シリコンバレーは歴史的に半導体やハードディスク、パソコンといったハードウエア技術が中心だった。しかし、インターネットの誕生からシリコンバレーの注目はソフトウエアやサービスに移ってきた。そして今、インターネット時代に育った若手技術者は、再びハードウエアに注目しつつある。

 この流れを作っている中心の一つは「Wearables(ウエアラブル)」だ。Wearablesの定義は厳密に決められていないが大雑把に言ってしまうと、「人体を被う装置」だ。このジャンルには、「Google Glass」に代表されるHMD、「Fitbit」が代表する体に掛かるフィットネス用センサー、Google社に買収されたWIMM Labsが手がけていたスマート・ウォッチなどがある。こうした装置のほとんどは、スマホを周辺機器にしている。

 2013年9月30日に米サンフランシスコで開催されたGlazedというウエアラブル・イベントでは、こうした技術が取り上げられた。服にセンサーとエレクトロニクスを付加することで、ズボンをたたくとドラムの音が鳴る技術も登場した。

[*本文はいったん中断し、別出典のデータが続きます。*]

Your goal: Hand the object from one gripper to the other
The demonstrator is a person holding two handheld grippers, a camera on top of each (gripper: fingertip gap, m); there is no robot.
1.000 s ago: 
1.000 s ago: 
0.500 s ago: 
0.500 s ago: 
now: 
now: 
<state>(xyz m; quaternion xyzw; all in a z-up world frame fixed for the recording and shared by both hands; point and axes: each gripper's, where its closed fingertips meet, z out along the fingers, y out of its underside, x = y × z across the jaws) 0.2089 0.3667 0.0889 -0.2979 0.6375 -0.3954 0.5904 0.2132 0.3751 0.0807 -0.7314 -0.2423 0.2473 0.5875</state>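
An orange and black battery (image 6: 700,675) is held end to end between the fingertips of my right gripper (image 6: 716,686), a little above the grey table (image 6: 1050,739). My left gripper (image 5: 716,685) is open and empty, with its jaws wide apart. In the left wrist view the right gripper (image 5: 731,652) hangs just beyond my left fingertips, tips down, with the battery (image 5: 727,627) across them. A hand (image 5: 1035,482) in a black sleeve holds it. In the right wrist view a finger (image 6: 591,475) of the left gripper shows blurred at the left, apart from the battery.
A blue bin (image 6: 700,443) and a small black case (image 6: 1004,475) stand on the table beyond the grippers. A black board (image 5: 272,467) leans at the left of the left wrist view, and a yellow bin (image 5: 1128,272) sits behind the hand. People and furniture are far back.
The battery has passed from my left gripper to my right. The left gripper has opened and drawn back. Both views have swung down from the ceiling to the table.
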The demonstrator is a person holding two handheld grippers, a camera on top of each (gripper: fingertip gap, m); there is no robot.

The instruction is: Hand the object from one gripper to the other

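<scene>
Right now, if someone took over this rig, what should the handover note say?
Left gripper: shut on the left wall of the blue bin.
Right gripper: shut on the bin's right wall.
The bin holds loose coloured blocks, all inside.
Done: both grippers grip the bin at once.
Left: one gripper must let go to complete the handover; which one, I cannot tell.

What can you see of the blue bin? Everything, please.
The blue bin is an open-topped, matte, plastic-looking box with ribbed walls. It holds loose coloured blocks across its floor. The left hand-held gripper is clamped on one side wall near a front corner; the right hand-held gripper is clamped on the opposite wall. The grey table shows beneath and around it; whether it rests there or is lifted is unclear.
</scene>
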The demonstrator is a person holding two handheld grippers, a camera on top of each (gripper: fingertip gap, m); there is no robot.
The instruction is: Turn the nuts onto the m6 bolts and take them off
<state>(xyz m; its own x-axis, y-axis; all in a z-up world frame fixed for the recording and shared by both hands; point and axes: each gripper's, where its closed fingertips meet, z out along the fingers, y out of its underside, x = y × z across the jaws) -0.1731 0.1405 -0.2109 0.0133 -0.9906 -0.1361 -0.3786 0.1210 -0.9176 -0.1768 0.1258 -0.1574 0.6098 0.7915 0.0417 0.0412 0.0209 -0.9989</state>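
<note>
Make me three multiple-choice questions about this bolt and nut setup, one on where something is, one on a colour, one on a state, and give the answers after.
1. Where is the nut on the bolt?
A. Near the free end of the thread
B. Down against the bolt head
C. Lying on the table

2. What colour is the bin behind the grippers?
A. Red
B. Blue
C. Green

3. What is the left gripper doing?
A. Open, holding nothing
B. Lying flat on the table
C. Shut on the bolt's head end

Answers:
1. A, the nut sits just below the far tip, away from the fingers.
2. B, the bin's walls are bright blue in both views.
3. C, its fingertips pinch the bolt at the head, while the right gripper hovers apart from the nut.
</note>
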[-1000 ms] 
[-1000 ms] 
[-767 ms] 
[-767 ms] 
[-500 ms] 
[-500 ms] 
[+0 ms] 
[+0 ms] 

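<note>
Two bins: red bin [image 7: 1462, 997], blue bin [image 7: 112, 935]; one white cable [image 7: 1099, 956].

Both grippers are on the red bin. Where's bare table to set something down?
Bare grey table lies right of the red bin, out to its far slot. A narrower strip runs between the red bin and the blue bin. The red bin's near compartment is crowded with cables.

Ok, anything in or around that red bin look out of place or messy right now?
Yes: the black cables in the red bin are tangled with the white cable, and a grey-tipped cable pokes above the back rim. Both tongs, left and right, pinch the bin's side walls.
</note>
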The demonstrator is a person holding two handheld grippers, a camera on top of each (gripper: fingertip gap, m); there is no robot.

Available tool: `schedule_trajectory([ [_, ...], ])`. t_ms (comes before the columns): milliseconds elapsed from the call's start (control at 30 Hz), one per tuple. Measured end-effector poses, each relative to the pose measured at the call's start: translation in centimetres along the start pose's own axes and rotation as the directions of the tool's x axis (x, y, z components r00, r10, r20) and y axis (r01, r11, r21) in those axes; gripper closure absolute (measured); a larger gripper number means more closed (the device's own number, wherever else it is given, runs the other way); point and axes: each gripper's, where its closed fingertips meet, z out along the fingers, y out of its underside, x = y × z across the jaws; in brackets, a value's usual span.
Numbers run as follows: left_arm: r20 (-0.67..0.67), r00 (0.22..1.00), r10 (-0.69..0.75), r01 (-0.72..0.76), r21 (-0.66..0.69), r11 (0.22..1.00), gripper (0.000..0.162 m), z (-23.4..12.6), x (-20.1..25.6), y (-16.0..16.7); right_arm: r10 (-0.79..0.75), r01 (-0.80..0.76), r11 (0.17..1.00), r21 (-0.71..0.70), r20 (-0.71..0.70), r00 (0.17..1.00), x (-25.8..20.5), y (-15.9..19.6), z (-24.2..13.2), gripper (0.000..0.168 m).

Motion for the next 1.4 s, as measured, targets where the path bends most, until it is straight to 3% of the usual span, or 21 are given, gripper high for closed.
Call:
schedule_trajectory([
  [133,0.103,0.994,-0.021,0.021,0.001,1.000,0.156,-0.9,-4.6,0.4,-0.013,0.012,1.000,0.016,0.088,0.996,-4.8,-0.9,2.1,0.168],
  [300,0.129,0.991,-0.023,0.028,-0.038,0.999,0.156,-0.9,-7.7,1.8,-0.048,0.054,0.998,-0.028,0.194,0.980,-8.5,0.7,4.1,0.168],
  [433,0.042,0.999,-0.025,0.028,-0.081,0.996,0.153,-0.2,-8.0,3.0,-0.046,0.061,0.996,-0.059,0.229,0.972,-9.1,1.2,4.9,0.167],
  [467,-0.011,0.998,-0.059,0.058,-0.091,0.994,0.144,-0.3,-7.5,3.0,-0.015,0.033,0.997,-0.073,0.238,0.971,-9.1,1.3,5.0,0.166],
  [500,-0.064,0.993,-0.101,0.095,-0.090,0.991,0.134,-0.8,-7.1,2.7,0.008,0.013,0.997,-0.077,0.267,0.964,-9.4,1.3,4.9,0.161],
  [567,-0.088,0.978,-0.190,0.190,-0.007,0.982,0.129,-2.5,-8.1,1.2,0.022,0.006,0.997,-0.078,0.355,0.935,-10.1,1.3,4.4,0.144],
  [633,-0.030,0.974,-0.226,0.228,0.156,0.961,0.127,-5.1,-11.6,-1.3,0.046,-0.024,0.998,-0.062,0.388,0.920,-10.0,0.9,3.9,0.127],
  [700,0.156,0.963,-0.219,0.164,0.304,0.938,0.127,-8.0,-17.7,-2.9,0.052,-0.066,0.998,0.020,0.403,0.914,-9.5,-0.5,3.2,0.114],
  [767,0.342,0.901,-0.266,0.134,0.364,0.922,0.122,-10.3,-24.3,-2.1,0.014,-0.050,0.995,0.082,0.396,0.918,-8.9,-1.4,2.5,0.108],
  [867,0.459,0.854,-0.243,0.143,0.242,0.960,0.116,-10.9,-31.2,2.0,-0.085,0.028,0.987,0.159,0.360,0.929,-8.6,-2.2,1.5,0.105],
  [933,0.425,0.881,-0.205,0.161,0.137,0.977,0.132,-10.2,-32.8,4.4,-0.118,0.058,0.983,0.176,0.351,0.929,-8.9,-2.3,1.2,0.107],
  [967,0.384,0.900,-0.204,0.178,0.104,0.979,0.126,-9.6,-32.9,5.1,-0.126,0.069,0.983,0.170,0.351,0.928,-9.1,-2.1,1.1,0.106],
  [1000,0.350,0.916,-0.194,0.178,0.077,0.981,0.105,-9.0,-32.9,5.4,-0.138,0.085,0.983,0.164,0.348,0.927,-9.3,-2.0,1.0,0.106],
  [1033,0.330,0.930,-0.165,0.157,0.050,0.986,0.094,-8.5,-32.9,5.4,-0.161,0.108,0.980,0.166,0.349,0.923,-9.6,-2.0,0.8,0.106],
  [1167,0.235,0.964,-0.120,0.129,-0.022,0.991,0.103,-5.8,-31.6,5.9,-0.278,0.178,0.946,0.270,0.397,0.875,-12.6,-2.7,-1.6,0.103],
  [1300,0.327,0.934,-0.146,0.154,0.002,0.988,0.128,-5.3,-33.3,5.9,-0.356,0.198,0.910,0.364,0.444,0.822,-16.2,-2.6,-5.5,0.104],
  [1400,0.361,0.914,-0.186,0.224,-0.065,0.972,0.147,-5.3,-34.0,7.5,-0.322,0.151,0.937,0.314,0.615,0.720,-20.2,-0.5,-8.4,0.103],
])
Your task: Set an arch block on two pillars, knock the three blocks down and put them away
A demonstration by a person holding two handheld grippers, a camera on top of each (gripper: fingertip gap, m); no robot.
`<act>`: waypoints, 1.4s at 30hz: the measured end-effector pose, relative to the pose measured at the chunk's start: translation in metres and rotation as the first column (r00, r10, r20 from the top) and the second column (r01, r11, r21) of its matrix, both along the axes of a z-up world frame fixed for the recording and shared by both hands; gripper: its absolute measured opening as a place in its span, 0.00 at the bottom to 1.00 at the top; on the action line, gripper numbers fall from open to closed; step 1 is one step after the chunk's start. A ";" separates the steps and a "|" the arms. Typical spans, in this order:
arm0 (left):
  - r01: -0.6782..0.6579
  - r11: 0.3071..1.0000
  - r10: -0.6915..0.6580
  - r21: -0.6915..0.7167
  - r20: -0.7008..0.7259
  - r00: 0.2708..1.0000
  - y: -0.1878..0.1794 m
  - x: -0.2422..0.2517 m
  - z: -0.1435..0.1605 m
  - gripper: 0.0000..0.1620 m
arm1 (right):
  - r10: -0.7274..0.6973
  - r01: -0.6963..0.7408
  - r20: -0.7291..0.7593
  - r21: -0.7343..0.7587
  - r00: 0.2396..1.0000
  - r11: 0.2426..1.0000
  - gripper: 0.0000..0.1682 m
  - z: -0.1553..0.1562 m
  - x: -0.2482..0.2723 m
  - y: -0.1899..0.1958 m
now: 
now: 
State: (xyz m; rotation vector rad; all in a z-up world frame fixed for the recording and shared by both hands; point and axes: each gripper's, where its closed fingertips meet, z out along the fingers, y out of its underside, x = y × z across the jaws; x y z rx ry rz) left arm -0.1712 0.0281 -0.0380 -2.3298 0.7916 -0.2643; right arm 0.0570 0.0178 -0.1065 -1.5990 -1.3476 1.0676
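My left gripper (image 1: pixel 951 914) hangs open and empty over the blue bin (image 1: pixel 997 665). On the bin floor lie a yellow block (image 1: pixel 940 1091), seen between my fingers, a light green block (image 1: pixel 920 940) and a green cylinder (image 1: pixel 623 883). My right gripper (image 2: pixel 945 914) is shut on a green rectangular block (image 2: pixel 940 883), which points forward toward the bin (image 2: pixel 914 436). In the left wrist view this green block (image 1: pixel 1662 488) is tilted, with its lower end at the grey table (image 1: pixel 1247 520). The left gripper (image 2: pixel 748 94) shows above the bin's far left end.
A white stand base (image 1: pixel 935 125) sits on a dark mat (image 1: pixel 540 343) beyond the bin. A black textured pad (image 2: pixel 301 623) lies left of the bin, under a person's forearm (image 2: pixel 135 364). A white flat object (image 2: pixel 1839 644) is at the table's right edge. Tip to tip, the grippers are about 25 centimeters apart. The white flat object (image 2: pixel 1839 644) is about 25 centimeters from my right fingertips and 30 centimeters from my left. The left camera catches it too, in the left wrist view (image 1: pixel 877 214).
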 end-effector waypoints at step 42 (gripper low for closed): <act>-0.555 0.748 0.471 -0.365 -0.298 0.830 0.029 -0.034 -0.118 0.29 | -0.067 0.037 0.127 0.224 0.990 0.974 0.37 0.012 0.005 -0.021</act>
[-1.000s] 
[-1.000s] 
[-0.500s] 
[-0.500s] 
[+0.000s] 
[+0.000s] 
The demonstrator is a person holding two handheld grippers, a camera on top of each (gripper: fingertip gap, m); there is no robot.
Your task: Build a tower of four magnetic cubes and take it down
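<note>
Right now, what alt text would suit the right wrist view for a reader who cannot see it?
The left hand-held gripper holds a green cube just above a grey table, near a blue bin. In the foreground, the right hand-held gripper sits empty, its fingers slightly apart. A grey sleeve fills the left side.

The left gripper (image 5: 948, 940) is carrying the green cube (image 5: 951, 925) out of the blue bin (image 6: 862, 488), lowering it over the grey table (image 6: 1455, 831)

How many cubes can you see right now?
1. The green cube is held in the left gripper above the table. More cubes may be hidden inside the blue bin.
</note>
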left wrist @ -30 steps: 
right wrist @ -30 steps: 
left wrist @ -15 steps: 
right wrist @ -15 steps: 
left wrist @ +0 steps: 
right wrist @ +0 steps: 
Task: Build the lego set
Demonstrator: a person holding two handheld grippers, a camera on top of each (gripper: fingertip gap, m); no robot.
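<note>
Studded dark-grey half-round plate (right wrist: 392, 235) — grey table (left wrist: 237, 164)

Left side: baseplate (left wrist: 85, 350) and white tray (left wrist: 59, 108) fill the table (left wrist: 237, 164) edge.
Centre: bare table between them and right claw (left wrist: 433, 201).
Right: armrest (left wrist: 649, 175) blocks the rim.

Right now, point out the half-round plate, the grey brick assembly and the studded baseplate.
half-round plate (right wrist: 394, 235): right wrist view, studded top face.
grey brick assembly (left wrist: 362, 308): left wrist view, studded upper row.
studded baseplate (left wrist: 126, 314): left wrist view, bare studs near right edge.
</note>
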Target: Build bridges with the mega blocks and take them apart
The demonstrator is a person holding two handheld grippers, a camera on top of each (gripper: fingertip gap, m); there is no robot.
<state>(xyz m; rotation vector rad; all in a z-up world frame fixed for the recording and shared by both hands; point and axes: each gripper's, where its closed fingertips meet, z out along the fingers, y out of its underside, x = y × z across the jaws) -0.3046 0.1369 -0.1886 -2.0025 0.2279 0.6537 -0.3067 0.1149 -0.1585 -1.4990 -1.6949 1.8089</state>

ウエアラブル機器のイベント「Glazed」の壇上で話すFitbit社のJames Park氏
ウエアラブル機器のイベント「Glazed」の壇上で話すFitbit社のJames Park氏

 ところが、ウエアラブル製品を開発しているベンチャー企業の多くは、ハードウエア技術の経験が浅いことが多い。例えば、前述のフィットネス・センサーを開発したFitbit社のCEO兼共同設立者であるJames Park氏はGlazedの壇上で、「設立当時はハードウエア知識がほとんどなかった」と語り、「真っ白からハードウエアの企業を立ち上げることにかなり苦労した」という。Park氏は、特にハードウエア製造に不可欠のサプライチェーンの設立が難しかったことを指摘した。この点は、Fitbitの競争製品「UP」を手がけているベンチャー企業Jawbone社もよく分かっている。米報道機関によると、同社は2013年9月に約1億米ドルの資金を調達し、年末商戦時期の前に同社の製造能力強化に利用するとういう。

 こうしたハードウエアの起業家を支える環境は、シリコンバレーに整いつつある。今回のGlazedイベントは比較的小規模な展示会だったが、ベンチャー企業を支援する製品やサービスを展示している企業が多かった。例えば、EMS(電子機器受託生産)企業であるPCH International社は、PCH Acceleratorというプログラムを2011年5月から開始していて、ベンチャー企業を対象にハードウエア設計や生産を手助けする。ハードウエア設計・生産の苦労をある程度は気にしせずに、ソフトウエアやサービスに注力してハードウエア製品を開発することができる。